SDMには、1年次に、企業から実際に出される課題に対して、チームで解決策を考えて提案する「デザインプロジェクト」という科目があります。半年間の時間をかけて議論を重ねていくのですが、その中で自分の得手不得手がよく理解できました。
SDMには社会人学生が多く、様々な業界の方が学んでいます。仕事とは違い、年齢もスキルも経験も様々な個性豊かな人たちと課題解決策を話し合っていくうちに、私は独創的なアイデアを出すのは得意ではないし、ワクワクもしないと気づきました。
入学の目的はアイデアを出す方法を学ぶことだったのですが、仕事での役割と同じチームマネジメントのほうが向いている。みんなで出したアイデアをまとめてチームとして実現するプロセスのほうが楽しく得意で、人の役に立てることが改めてわかりました。
こう気づけたのはSDMが受け入れる学生の幅の広さ、懐の深さがあるのかもしれません。
実は、私はSDMに入る13年前に、KBS(同大学院経営管理研究科)を修了しMBAを取得しています。KBSは経営者を育てることが主要な目的のため、学生が目指す方向は大きな意味では同じです。

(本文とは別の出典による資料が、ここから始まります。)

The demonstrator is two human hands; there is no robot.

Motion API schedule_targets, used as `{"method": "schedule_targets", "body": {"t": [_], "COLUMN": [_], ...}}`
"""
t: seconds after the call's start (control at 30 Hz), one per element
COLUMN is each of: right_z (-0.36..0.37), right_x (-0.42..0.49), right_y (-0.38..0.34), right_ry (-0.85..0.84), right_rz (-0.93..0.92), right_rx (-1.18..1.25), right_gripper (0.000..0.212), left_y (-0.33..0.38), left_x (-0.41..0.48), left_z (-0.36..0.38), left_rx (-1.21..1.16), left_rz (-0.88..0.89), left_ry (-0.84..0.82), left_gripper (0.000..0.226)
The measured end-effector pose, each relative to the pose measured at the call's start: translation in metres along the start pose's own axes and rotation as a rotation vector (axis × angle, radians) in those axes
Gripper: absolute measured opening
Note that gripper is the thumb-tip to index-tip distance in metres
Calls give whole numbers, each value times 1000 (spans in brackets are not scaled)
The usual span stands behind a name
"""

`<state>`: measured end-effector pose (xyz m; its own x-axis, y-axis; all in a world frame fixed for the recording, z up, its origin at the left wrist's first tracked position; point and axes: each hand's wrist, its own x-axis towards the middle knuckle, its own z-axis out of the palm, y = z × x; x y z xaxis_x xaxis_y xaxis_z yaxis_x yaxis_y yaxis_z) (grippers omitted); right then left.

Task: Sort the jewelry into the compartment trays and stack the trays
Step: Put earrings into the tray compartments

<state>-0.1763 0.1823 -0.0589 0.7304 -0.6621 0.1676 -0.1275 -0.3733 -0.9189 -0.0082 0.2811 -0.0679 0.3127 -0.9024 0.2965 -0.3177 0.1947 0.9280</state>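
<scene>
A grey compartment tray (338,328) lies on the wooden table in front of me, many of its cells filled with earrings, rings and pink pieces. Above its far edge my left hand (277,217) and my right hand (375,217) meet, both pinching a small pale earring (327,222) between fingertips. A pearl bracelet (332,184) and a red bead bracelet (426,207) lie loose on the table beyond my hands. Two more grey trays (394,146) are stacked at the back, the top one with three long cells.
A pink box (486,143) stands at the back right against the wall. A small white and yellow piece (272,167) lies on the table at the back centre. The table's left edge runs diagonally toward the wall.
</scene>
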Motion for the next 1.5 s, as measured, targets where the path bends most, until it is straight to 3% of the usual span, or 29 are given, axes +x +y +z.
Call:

しかし、SDMは社会のあらゆるものをシステムとして捉え、問題を解決することに主眼を置いていることから、学生の経歴は多様で、方向性もまったく違います。興味も、研究対象も違うし得意分野も違う。みんな違ってみんないい。だから私もSDMでは素の自分の興味に向き合うことができました。そして、これだけ異なるタイプの人たちが集まりながら、社会をよりよくするという共通の目的に向かって話し合うのはとても面白かったですし、とても刺激を受けました。

自分自身を発見できる場所

修士論文のテーマは「家庭のマネジメント」です。子供が小さい家庭では、働くことと家庭生活の両立に苦労している人たちがたくさんいます。私自身もそうでしたが、家庭のことは誰かから教わるわけではなくて、見よう見まね。もし学ぶ機会があったとしても、料理や掃除の仕方といった細かい技術が大半で、家庭の活動を俯瞰して全体をマネジメントする家庭は多くありません。
私は、親元を離れて一人暮らしを始めた大学1年生のときに、家を維持する大変さを知りました。家庭のマネジメントは意外にスキルが必要。あれは、ある意味、私にとっての挫折で、同時に研究の原点でもあります。
研究では、共働きの男性、女性に集まってもらいワークショップを開催しました。家事、育児のほか夫婦間のコミュニケーションなど、俯瞰的に見て日々の問題点を書き出してもらい、ほかの家庭での解決策も一緒に見ていくというものです。参加者は自分の行動を振り返ったり、他の家庭の話を聞くことでいろいろな気づきを得られ、家庭での解決策を広げられたという結果が出ました。
この研究結果を、社会に還元したいというのが今後の私の目標です。「とにかくがんばろう」といった精神論ではなく、家庭をシステムとして捉えてマネジメントする。こうした考え方が広がれば、多く人を楽にすることができるのではないかと思っています。
SDMには多くの刺激があり、本当に充実した2年間でした。私は京都大学農学部を卒業後、同大学の大学院を出てから就職していますので、KBSを入れて3つの大学院で学んでいますが、間違いなくSDMが一番楽しかったです。研究を楽しみたい、見方の幅を広げたい、いろんな人に出会いたい、様々な研究に触れたい、人生を変えたい。SDMはそのどれも叶えてくれる場所ですし、自分自身を発見できる場所でもあると思います。